** PROBLEM **
Determine how many lines in these records hold "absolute". Only the number is wanted.

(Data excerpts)
================================

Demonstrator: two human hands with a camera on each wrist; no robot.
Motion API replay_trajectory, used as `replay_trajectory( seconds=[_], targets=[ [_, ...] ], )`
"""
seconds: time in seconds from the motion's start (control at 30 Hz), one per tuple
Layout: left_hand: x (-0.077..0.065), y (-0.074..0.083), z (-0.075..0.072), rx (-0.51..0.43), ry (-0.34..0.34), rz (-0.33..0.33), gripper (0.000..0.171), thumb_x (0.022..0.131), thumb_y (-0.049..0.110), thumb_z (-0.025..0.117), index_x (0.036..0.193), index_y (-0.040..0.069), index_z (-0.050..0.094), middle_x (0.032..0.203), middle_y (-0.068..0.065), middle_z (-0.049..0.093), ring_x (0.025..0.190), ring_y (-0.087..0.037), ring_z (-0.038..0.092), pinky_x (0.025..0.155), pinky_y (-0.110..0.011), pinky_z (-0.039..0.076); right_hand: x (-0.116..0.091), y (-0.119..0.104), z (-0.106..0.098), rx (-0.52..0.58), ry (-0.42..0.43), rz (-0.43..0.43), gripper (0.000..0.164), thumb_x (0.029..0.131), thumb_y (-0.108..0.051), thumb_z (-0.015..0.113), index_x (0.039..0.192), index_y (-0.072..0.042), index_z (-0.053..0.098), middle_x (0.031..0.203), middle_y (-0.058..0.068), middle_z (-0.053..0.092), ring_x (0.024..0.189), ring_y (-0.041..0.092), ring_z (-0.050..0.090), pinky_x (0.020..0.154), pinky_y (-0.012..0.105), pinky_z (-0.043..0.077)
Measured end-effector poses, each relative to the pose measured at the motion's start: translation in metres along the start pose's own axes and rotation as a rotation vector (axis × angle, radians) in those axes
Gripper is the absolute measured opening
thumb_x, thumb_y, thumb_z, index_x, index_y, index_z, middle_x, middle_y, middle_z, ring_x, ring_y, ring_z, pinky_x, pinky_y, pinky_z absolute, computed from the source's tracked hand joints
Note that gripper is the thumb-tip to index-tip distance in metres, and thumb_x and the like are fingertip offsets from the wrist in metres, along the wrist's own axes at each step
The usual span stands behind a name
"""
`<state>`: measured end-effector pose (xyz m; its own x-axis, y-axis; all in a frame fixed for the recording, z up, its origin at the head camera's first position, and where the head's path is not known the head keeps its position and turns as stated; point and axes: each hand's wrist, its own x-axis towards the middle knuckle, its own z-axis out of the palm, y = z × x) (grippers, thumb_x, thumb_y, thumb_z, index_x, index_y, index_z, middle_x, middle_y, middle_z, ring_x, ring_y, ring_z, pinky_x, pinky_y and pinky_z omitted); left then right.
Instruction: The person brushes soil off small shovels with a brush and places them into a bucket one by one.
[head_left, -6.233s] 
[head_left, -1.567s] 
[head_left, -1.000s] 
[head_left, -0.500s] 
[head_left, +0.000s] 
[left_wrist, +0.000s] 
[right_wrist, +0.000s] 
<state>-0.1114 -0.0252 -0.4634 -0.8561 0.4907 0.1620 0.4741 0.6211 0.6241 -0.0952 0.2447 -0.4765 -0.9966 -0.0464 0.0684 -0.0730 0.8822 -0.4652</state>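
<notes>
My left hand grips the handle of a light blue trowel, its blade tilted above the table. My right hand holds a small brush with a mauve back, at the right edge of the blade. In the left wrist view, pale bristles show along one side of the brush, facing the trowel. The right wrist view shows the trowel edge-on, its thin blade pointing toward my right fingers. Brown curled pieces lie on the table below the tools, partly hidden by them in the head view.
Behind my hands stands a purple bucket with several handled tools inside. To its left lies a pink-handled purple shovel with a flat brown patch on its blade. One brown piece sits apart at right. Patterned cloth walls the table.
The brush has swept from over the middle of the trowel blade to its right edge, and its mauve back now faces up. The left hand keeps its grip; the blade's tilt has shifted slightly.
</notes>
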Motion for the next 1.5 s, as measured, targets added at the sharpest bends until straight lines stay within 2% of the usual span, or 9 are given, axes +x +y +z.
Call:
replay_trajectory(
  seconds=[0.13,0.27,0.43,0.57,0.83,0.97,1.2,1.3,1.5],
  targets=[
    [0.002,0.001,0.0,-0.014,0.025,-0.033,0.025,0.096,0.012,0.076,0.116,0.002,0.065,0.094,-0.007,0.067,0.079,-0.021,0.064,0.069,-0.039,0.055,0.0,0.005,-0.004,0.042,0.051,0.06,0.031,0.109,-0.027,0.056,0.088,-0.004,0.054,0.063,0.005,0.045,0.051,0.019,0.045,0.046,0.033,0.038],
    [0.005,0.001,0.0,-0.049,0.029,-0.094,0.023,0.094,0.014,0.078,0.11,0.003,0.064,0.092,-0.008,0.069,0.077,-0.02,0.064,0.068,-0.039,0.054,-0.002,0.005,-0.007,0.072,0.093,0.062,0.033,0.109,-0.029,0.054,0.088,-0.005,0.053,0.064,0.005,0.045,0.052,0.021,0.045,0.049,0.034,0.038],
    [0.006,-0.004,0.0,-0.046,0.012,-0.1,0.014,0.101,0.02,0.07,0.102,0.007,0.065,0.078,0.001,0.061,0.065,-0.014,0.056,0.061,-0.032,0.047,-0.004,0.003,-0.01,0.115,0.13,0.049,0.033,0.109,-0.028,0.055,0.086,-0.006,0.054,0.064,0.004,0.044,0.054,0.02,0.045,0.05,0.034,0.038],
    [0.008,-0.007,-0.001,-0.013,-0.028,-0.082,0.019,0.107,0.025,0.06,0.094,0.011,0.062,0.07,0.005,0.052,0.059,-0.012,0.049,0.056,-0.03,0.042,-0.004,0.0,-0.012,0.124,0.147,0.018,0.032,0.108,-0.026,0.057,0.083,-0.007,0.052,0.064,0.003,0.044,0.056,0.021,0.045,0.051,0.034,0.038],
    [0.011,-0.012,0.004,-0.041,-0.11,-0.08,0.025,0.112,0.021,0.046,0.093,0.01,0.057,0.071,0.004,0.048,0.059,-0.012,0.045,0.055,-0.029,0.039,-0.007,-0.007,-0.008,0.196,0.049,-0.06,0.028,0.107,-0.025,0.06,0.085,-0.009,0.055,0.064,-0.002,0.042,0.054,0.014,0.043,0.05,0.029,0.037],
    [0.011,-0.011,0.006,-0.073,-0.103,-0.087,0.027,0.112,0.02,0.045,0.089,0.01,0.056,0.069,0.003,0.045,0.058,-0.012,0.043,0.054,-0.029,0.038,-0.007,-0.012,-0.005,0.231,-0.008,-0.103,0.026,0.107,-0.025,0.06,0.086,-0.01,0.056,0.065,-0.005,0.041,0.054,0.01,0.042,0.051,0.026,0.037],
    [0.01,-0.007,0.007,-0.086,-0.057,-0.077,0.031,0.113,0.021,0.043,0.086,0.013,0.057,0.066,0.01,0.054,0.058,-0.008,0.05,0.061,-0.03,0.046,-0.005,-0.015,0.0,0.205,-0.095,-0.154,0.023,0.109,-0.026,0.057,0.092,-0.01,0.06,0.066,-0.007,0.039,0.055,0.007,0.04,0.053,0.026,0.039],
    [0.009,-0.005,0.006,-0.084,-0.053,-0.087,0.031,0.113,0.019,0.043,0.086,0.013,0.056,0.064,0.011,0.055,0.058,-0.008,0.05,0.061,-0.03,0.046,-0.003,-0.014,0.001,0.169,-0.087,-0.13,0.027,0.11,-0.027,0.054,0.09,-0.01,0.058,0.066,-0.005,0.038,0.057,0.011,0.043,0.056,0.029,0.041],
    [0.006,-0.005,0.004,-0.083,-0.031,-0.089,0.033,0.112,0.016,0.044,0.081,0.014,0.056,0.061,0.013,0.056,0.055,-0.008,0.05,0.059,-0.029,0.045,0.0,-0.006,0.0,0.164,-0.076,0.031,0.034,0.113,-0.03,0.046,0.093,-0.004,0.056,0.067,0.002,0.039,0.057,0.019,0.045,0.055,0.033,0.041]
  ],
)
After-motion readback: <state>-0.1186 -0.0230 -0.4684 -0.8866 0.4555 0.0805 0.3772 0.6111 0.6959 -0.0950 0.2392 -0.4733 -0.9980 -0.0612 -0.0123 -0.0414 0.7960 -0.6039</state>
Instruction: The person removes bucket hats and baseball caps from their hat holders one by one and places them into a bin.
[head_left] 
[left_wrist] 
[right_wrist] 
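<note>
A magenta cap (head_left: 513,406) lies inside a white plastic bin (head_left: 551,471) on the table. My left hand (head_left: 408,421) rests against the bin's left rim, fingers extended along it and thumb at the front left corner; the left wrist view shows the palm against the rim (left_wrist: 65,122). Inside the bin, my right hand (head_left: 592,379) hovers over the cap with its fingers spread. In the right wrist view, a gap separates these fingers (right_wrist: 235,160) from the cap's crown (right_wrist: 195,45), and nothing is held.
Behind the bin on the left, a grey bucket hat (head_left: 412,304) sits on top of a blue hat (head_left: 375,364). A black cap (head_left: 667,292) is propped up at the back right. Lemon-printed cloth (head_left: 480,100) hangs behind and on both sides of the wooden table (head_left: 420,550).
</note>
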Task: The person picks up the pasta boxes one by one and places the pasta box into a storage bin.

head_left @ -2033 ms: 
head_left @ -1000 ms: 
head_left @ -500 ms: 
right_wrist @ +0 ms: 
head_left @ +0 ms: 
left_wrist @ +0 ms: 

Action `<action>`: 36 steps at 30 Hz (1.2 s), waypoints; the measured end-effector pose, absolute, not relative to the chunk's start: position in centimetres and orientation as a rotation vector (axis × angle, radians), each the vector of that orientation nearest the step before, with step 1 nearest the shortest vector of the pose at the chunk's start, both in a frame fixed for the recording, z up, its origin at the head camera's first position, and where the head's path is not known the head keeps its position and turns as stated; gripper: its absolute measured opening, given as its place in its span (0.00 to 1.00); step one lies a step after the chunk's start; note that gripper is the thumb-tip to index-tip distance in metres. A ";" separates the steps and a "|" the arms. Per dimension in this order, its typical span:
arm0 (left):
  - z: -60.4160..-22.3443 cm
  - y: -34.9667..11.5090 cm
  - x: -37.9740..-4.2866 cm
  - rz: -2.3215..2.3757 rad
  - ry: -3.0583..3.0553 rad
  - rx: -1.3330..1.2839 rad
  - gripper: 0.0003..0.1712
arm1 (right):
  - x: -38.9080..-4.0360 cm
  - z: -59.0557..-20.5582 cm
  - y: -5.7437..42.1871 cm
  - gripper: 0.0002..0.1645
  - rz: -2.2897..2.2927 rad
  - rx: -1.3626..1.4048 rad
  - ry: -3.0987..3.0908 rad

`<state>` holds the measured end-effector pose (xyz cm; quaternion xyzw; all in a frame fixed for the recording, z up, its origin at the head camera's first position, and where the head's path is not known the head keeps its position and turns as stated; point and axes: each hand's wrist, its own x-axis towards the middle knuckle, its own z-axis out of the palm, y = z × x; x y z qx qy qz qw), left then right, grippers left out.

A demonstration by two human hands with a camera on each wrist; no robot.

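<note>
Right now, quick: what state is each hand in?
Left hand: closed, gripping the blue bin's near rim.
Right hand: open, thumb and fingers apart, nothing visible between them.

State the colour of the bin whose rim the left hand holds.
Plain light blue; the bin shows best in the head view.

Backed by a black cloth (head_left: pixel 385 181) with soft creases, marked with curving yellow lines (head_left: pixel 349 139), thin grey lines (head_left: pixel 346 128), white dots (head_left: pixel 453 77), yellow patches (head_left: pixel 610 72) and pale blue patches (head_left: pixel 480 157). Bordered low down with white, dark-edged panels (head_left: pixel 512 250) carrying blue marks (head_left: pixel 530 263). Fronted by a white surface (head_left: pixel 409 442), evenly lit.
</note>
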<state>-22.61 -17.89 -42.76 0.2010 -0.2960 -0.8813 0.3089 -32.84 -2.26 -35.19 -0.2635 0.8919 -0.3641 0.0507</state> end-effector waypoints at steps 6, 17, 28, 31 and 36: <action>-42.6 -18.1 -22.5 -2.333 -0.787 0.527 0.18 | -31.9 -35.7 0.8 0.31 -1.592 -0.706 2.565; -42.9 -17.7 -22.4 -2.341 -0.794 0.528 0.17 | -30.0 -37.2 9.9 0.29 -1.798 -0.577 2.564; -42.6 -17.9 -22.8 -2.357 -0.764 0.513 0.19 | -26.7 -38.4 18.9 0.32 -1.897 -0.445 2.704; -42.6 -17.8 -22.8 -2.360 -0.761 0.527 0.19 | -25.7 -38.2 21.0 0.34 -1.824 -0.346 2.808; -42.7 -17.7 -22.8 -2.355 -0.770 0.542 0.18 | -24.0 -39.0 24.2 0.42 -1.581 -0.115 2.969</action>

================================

** WRITTEN ANSWER **
3